#### TASK:
Starting at the line containing "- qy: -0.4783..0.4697" and ending at the line containing "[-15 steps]", print every line of the material below exactly, both ends included, and stop there.

- Opening Delimiter -

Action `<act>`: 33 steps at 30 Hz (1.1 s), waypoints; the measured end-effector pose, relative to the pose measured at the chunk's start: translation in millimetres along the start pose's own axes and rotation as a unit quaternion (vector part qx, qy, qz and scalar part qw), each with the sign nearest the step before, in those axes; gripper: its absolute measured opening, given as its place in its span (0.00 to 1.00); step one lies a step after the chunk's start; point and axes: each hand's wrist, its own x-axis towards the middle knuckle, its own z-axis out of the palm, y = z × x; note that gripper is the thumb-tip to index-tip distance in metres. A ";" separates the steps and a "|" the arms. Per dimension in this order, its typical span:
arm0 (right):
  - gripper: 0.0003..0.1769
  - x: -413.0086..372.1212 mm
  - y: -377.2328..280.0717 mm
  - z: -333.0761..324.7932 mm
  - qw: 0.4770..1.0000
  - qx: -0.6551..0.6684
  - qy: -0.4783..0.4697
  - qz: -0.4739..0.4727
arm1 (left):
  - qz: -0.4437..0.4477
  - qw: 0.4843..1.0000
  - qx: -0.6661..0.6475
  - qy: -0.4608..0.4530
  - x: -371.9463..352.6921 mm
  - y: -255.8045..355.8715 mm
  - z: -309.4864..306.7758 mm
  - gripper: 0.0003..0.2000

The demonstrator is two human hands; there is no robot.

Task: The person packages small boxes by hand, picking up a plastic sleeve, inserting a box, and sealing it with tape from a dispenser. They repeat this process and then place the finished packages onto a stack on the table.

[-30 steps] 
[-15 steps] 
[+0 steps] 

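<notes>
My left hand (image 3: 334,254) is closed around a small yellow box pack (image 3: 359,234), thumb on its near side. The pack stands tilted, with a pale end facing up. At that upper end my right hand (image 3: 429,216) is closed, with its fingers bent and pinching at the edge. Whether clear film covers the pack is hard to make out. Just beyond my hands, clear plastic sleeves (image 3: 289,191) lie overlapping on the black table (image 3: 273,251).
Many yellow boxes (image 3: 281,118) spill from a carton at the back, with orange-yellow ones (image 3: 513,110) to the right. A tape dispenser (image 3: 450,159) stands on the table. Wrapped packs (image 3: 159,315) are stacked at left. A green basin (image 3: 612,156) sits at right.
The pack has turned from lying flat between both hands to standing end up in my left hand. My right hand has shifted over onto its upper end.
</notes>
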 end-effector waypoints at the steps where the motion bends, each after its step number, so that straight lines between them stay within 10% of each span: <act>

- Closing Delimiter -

#### TASK ANSWER:
  - qy: -0.4783..0.4697
  - qz: -0.4739..0.4727
arm1 (left):
  - qz: -0.4437..0.4477
  - qw: 0.4843..1.0000
  - qx: -0.6661..0.6475
  - qy: -0.4608..0.4530
  - x: -371.9463..352.6921 mm
  - y: -255.8045..355.8715 mm
  - z: -309.4864..306.7758 mm
  - gripper: 0.0003..0.2000

The demonstrator is two human hands; there is no robot.

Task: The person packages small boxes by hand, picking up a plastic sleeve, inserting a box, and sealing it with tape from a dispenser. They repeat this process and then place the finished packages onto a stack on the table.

[-30 steps] 
[-15 steps] 

The complete answer has been presented.